Überregulierung stoppen! Die Internationalisierung des Rechts, die Übernahme von EU-Recht und den Hang zum Swiss Finish bremsen

Gestützt auf Artikel 160 Absatz 1 der Bundesverfassung und Artikel 107 des Parlamentsgesetzes reiche ich folgende parlamentarische Initiative ein:
Artikel 141 ParlG ist so zu ändern, dass der Bundesrat bei Vorlagen zur Übernahme von internationalem Recht oder zur Angleichung an solches, Folgendes zu beachten hat:

1. Bei für die Schweiz verbindlichem internationalem Recht macht er Vorschläge, die nicht über dessen Anforderungen hinausgehen.

2. Er zeigt Lösungen für eine Umsetzung im Hinblick auf die Ziele des internationalen Rechts auf, ohne dass dessen Regeln genau übernommen werden.

3. Bei einer freiwilligen Übernahme legt er unter anderem dar: (i) die Folgen einer Nichtübernahme, (ii) Alternativen zur Übernahme und (iii) wie das internationale Recht mit Blick auf seine Ziele übernommen werden kann, ohne seine Regeln im Einzelnen zu übernehmen. Internationales Recht soll nur übernommen werden, wenn dies insbesondere der Exportwirtschaft oder einem Marktzutritt dient; Auswirkungen auf die inländische Wirtschaft sind zu vermeiden.

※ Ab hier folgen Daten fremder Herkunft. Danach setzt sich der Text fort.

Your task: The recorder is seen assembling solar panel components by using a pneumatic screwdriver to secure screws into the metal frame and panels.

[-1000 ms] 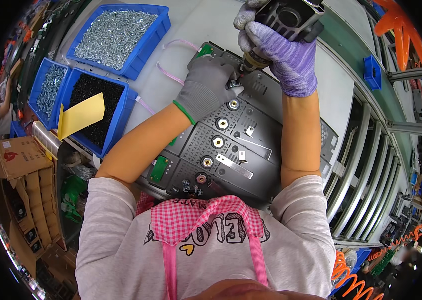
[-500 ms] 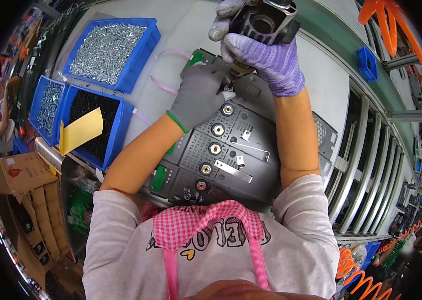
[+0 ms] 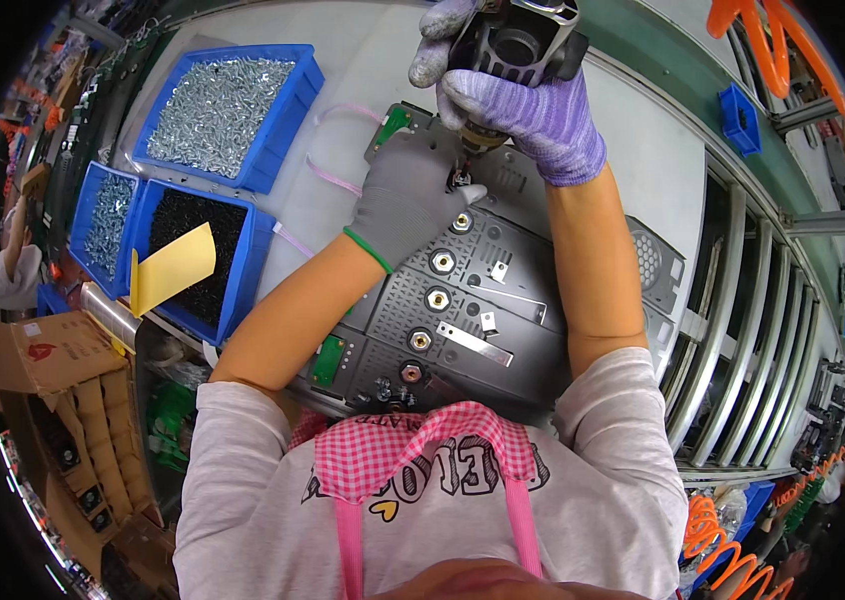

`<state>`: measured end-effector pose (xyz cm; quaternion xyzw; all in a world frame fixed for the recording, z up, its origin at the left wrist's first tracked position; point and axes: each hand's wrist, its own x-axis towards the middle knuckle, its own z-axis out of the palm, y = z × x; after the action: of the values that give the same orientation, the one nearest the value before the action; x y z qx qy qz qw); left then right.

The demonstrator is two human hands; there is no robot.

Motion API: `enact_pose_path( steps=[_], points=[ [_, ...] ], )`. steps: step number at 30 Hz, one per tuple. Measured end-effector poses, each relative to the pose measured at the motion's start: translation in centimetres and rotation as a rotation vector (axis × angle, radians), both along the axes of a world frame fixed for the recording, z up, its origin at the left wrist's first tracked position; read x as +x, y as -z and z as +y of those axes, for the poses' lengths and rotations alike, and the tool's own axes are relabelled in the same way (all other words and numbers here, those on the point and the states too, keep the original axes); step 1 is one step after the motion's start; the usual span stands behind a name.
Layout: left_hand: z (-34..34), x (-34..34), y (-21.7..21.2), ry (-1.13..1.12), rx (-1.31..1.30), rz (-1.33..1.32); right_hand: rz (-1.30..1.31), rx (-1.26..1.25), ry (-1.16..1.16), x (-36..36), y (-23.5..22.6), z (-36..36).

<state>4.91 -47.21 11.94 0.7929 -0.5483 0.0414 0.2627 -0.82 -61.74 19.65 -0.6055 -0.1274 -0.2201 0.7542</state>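
Note:
My right hand [image 3: 533, 120], in a purple knit glove, grips a black cordless power driver [image 3: 518, 45] from the far side of the work. Its chuck points down and its bit reaches a dark metal panel [image 3: 473, 270] lying flat on the bench. Closed around the spot below the bit is my left hand [image 3: 408, 195], in a grey glove with a green cuff; a small part between its fingers is too hidden to name. Nearer me on the panel runs a row of several round terminals with hex nuts [image 3: 443, 262]. Loose metal brackets [image 3: 476, 343] lie to their right.
Left of the panel stand blue bins, one with silver screws [image 3: 218, 115], a smaller one with screws [image 3: 108, 220], and one with black screws [image 3: 193, 225] and a yellow card [image 3: 173, 268]. A metal rack [image 3: 743, 330] borders the right. Orange coiled hoses [image 3: 788, 55] hang there.
The whole view has shifted slightly, with the panel and bins a little lower and farther right. Both hands keep their places at the driver and its bit.

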Motion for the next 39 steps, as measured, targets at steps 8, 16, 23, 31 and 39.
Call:
enact_pose_path(
  steps=[8, 16, 23, 31, 39],
  points=[
    [-0.2, 0.1, 1.6, -0.040, -0.049, -0.062, 0.026, 0.019, 0.033, 0.1, 0.1, 0.3],
    [-0.3, 0.6, 2.1, 0.003, -0.076, -0.023, -0.409, -0.178, -0.158, 2.4, 0.0, -1.2],
    [0.0, -0.2, 0.6, -0.046, -0.052, -0.026, 0.107, 0.172, -0.241, -0.4, -2.2, -1.2],
    [0.0, -0.1, 1.6, -0.060, 0.067, -0.086, 0.039, 0.248, -0.074, 0.1, -1.6, -0.6],
    [-0.1, 0.2, 2.2, -0.018, -0.055, -0.030, 0.055, 0.138, -0.220, -0.1, -1.3, -1.0]
  ],
)
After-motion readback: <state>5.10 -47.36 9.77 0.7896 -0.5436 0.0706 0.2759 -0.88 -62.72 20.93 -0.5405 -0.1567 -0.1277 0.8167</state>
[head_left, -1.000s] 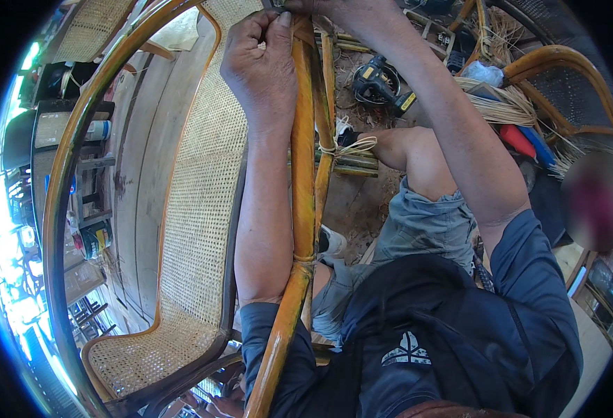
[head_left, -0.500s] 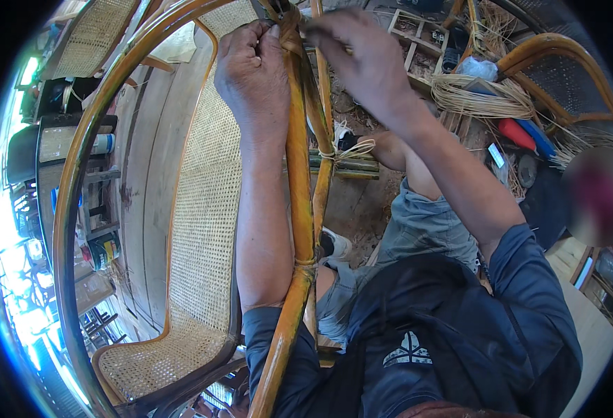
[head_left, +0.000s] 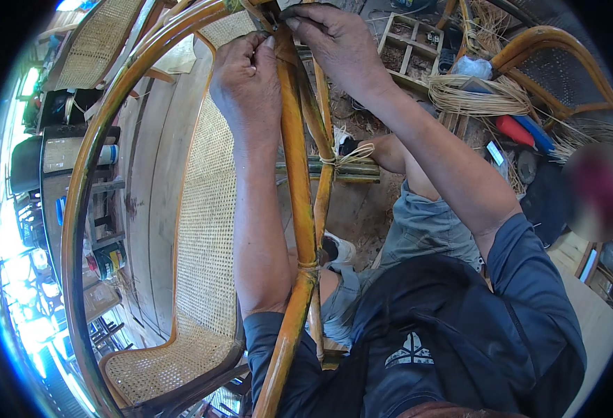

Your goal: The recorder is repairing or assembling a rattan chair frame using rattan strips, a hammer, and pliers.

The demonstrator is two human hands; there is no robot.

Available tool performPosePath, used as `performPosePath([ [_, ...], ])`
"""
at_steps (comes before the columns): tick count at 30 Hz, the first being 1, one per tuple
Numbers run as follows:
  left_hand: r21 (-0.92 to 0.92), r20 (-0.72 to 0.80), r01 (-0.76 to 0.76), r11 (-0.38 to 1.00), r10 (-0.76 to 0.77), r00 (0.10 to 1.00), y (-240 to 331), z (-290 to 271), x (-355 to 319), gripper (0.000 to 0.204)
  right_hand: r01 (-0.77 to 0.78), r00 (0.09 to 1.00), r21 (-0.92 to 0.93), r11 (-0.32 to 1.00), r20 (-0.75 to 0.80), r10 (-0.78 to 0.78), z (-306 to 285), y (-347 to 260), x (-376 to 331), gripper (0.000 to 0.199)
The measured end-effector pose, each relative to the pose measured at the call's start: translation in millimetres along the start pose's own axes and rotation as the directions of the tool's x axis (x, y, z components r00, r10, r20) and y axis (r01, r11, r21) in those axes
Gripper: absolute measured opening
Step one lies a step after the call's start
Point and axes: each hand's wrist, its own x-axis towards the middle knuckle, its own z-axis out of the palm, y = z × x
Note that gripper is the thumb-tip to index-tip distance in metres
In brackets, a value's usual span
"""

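Note:
A rattan chair frame of yellow-brown poles (head_left: 296, 160) stands in front of me, with a flat strip binding (head_left: 287, 49) wrapped round its upper joint. My left hand (head_left: 246, 87) is closed just left of that joint, thumb and fingers pinched together; what they hold is too small to make out. My right hand (head_left: 338, 49) reaches over the joint from the right, thumb and fingertips pinched close to its top; anything between them is hidden. Lower on the frame, a cane tie with loose ends (head_left: 345, 157) binds a pole to a crossbar.
A long woven cane seat (head_left: 205, 209) lies to the left, inside the curved pole (head_left: 76, 209). At the right are a coil of cane (head_left: 477, 97), a divided wooden box (head_left: 411, 52), a red-and-blue object (head_left: 515, 131) and another chair frame (head_left: 564, 45). A person (head_left: 599, 188) is at the right edge.
My right hand has moved up and left, from a blurred position right of the joint to its top. My left hand stays pinched beside the pole. The view has shifted slightly.

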Motion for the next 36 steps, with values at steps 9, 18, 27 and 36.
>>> performPosePath([
  [9, -0.044, -0.046, 0.027, 0.999, -0.029, 0.999, -5, 5, -5, 0.014, -0.332, 0.939, 0.332, 0.883, 0.202, 0.278, -7, -19, 19, 0.029],
  [18, -0.187, -0.001, 0.168, 0.968, -0.172, 0.985, -7, 4, -4, 0.016, -0.234, 0.952, 0.362, 0.902, 0.275, 0.137, 5, 7, 24, 0.043],
  [27, -0.441, 0.145, 0.409, 0.799, -0.386, 0.911, -7, 0, -2, 0.016, -0.22, 0.932, 0.291, 0.931, 0.345, 0.112, 8, 19, 29, 0.043],
  [36, -0.534, 0.045, 0.359, 0.765, -0.398, 0.916, -10, 13, -8, 0.014, -0.169, 0.95, 0.254, 0.952, 0.298, 0.089, 4, 15, 29, 0.043],
])
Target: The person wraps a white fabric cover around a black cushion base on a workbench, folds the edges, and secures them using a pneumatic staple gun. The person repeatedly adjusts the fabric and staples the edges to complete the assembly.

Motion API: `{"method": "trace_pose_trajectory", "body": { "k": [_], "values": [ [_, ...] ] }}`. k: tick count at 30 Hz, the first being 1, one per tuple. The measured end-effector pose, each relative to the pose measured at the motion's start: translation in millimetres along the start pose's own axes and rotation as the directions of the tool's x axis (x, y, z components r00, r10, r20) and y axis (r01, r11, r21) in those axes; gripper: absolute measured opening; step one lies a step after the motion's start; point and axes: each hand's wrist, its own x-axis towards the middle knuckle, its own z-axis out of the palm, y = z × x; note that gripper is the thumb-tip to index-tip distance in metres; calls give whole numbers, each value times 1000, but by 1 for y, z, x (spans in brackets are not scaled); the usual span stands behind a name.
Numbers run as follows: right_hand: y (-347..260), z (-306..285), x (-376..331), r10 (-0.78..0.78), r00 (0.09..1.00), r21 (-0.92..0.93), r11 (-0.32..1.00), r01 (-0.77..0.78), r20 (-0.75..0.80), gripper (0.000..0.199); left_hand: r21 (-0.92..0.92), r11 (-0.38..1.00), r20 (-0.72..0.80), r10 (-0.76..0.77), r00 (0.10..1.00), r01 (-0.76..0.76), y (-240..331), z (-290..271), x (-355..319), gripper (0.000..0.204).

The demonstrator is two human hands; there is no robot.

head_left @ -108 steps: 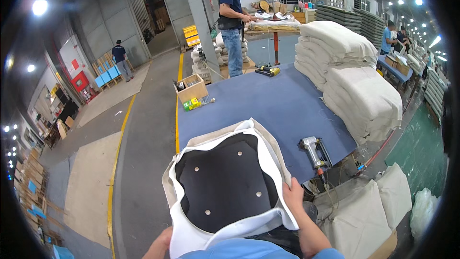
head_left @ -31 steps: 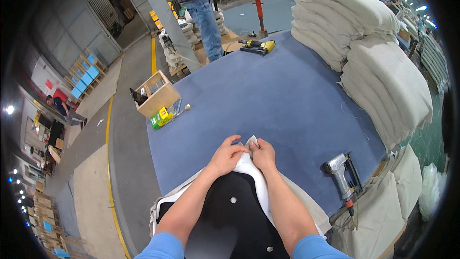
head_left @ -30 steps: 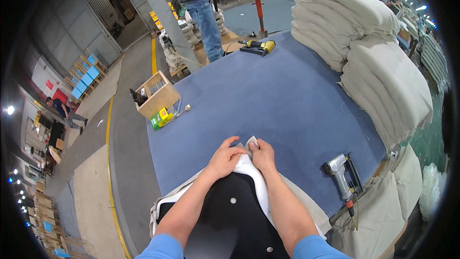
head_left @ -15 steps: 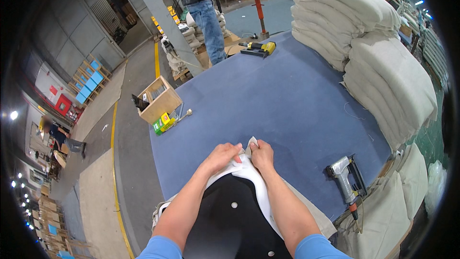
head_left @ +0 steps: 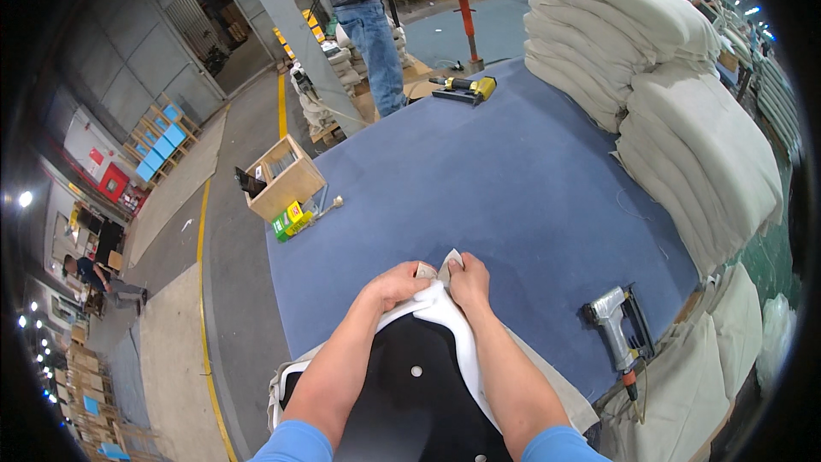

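A black panel [head_left: 389, 385] with round holes lies before me, rimmed by white padding [head_left: 462, 338] and a beige fabric cover [head_left: 552, 381]. At the panel's narrow far end my left hand [head_left: 400, 285] pinches one edge of the cover. Just beside it, my right hand [head_left: 468, 282] has another pointed flap of that fabric between thumb and fingers. A small gap parts the two gripped pieces, with the padding bunched below them. On the right lies a silver staple gun [head_left: 609, 316] with a hose, apart from both hands.
The blue-covered table [head_left: 428, 171] carries a wooden box [head_left: 286, 188], a green-and-yellow carton [head_left: 291, 221] and a yellow-and-black staple gun [head_left: 466, 90]. Stacked beige covers [head_left: 624, 34] rise at the right. Beyond the far edge stands a person in jeans [head_left: 372, 51].
My left hand's fingers have shifted, and a fabric edge now shows in its pinch beside the right flap. The far-left person has bent forward.
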Motion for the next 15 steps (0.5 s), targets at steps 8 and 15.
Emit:
{"method": "trace_pose_trajectory", "body": {
  "k": [8,15],
  "values": [
    [-15,-6,-15,-20,1000,129,991,18,17,25,-130,991,15,27,1000,-25,-15,-6,-5,29],
    [-20,-10,-15,-151,988,40,988,151,2,36,-126,986,-199,-133,971,109,1,-1,8,25]
  ]
}}
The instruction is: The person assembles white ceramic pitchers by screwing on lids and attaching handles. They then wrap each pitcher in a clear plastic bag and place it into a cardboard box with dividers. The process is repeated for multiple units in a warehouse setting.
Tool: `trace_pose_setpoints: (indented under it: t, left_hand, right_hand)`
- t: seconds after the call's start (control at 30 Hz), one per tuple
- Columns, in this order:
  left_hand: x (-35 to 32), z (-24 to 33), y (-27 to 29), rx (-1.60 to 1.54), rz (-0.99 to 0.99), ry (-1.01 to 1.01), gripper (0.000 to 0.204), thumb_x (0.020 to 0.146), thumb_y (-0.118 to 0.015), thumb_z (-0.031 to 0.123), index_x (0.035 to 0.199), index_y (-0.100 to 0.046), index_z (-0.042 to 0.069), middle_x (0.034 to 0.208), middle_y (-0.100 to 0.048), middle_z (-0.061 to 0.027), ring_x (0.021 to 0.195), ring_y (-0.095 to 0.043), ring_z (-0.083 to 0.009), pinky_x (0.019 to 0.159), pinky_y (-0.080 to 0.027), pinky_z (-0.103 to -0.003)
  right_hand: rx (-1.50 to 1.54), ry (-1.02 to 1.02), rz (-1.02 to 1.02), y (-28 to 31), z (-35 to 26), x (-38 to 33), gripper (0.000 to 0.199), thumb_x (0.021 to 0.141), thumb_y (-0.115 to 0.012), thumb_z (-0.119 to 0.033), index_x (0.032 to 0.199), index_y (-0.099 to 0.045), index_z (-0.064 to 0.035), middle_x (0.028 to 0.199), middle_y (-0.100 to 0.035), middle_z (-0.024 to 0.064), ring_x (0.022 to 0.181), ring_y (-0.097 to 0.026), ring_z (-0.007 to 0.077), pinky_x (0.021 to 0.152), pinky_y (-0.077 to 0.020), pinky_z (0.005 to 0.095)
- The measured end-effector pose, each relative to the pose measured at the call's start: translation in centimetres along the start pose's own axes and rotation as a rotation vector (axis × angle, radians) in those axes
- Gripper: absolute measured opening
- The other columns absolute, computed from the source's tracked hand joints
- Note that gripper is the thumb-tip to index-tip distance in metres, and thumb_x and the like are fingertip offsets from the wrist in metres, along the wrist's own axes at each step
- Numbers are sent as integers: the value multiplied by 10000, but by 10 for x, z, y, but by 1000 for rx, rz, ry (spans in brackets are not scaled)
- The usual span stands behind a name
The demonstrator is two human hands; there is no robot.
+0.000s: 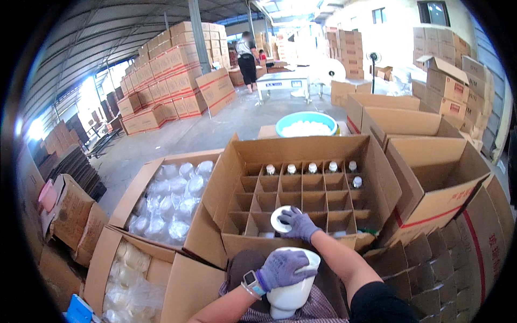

Die Artikel 7ff. RVOG sind so zu ändern, dass der Bundesrat und alle Amtsstellen der zentralen und dezentralen Bundesverwaltung, einschliesslich unabhängiger Bundesbehörden, bei ihrer Rechtsetzung (einschliesslich verwaltungsinterner Richtlinien) die vorstehenden Grundsätze beachten. Hat sich internationales Recht nach der Übernahme geändert, wird das Schweizer Recht nur angepasst, wenn dies konkrete Vorteile bringt. Dynamische Verweise auf internationales Recht sollen die Ausnahme sein.
Artikel 7a RVOG ist so zu ändern, dass der Bundesrat insbesondere keine völkerrechtlichen Pflichten selbständig eingehen kann, die für Private oder Unternehmen zu erheblichen Pflichten oder Lasten führen, namentlich zu hohen Kosten der Rechtsbefolgung, oder zu schweren Eingriffen namentlich in die Wirtschaftsfreiheit oder zu beträchtlichen Staatsausgaben.

Begründung

Die Internationalisierung des Rechts ist der wichtigste Treiber der Überregulierung (vor allem Regulierungen der G-20, OECD und EU). Mehr als die Hälfte der jährlichen Rechtsetzung beim Bund geht auf internationale Verträge zurück. „Die Mischung von internationalem Regulierungseifer, mangelndem Verhandlungsmut und übereifriger Umsetzung führt dazu, dass in vielen Bereichen bewährte Regulierungen an ausländische, häufig weniger marktkonforme Lösungen angepasst werden.“ (Avenir Suisse 2016). Die Übernahme von internationalem Recht muss darum eingeschränkt werden.